Luca Annunziata

Un tricorder a raggi T

E non solo. Un nuovo dispositivo laser sviluppato negli USA promette analisi chimiche e mediche senza effetti collaterali. Un lavoro a cui ha contribuito uno scienziato italiano

Roma - ╚ il primo laser a raggi T, vale a dire una particolare frequenza dello spettro infrarosso, operante a temperatura ambiente. L'hanno realizzato i ricercatori dell'Università di Harvard, tra i quali spicca il nome del fisico italiano Federico Capasso. Un traguardo importante, che consentirà di realizzare avanzati scanner chimici e strumenti elettromedicali di nuova generazione.

L'emettitore a temperatura ambiente di laser a raggi TIl nuovo laser a raggi T copre appunto le frequenze nell'ordine di grandezza dei Terahertz, in particolare le lunghezze d'onda comprese tra 30 e 300 Angstrom. Fino ad oggi, tuttavia, gli unici dispositivi in grado di generare questo tipo di radiazione necessitavano di complessi sistemi di raffreddamento criogenico, risultando in pratica inutilizzabili al di fuori del ristretto ambito accademico e della ricerca.

Quanto realizzato nei laboratori di Harvard è invece un dispositivo che opera a temperatura ambiente: "Il nostro apparecchio emette raggi T a diverse centinaia di nanowatt di potenza - spiega Mikhail Belkin, coautore dello studio - e ha la capacità di arrivare a diversi microwatt sfruttando refrigeratori termoelettrici comunemente in commercio". Secondo Belkin, inoltre, ottimizzando la nanostruttura dei semiconduttori con i quali è realizzato il dispositivo sarà possibile ottimizzare notevolmente l'efficienza, raggiungendo diversi milliwatt di potenza complessiva.
Per eludere il problema del raffreddamento estremo, i ricercatori hanno ribaltato la questione: invece di concentrarsi nella creazione di un apparecchio in grado di emettere direttamente raggi T, hanno invece utilizzato un laser infrarosso a cascata quantica (Quantum Cascade Laser, realizzato per la prima volta proprio da Capasso nel 1994) che emette una radiazione a due diverse frequenze. Combinando assieme i due segnali è possibile ottenere un laser da 5THz, equivalente alla differenza tra le due frequenze generate dal QCL.

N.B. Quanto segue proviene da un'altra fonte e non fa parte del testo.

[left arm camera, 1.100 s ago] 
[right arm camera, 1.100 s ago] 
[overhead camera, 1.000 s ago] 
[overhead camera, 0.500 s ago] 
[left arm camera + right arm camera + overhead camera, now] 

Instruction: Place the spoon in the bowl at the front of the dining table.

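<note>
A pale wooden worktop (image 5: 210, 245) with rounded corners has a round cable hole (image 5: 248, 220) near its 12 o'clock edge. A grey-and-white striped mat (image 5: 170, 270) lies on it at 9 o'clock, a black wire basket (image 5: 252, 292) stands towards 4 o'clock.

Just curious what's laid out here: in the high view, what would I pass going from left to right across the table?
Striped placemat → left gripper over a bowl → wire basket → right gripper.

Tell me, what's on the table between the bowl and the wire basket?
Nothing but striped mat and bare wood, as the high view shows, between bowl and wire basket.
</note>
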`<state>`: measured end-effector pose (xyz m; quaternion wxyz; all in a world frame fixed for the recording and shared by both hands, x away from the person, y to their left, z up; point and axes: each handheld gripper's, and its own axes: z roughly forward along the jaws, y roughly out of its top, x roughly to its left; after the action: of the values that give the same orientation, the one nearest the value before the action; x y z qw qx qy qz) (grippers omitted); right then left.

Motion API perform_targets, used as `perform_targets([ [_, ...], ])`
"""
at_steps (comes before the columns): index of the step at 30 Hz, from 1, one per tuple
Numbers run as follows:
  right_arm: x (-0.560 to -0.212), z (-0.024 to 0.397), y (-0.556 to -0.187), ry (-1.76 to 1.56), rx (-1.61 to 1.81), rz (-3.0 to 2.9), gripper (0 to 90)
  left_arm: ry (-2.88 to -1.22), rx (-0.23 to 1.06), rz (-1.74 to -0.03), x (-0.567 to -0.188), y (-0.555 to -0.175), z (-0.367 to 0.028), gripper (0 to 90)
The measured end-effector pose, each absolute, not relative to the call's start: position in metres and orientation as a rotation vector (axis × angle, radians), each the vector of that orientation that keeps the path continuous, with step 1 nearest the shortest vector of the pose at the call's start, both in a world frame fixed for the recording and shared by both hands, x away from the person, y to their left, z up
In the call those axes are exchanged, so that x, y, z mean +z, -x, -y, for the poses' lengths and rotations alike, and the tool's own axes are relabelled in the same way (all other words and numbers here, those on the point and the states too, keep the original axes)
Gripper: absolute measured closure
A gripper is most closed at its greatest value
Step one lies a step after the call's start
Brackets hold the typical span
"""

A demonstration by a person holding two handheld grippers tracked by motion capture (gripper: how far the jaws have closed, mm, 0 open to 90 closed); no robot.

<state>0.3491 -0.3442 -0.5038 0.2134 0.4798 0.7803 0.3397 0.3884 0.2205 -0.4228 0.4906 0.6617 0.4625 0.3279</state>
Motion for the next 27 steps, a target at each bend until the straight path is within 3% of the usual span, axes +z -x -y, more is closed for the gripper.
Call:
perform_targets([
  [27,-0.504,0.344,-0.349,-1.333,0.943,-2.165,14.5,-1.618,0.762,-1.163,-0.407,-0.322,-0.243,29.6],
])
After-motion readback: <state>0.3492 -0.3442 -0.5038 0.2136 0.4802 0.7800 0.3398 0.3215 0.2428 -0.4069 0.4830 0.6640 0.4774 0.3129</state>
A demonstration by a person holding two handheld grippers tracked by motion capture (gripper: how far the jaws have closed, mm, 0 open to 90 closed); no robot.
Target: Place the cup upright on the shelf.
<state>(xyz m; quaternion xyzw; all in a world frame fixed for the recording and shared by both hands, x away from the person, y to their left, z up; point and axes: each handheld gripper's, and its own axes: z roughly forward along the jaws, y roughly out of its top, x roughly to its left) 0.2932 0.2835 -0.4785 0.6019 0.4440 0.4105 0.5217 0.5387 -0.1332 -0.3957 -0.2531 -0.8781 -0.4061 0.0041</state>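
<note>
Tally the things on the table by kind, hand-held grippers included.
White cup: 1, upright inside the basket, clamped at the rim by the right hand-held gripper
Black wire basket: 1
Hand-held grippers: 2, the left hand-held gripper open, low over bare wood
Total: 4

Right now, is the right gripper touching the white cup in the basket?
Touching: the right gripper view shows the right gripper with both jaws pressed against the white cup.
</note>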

Proprio Capasso chiarisce l'importanza di questa scoperta: "I sensori a tecnologia Terahertz sono un settore molto promettente, che necessita di dispositivi compatti, flessibili e trasportabili per aumentare la propria importanza: la nostra apparecchiatura fa un passo proprio in questa direzione". La realizzazione del dispositivo non necessita di alcun particolare metodo di costruzione innovativo, essendo basato su un affermato e diffuso metodo di realizzazione dei semiconduttori denominato Molecular Beam Epitaxy.

Tra le doti dei raggi T c'è la capacità di penetrare facilmente attraverso carta, cartone, stoffa e molti altri materiali. L'ideale per una nuova generazione di fantascientifici apparecchi di scanning per aeroporti e controlli di sicurezza in generale, utili a scovare armi e materiali pericolosi. Ma questa tecnologia potrebbe rivelarsi utile anche in campo medico: una sorta di TAC a raggi T consentirebbe di effettuare la diagnostica per immagini senza particolari effetti collaterali per i pazienti.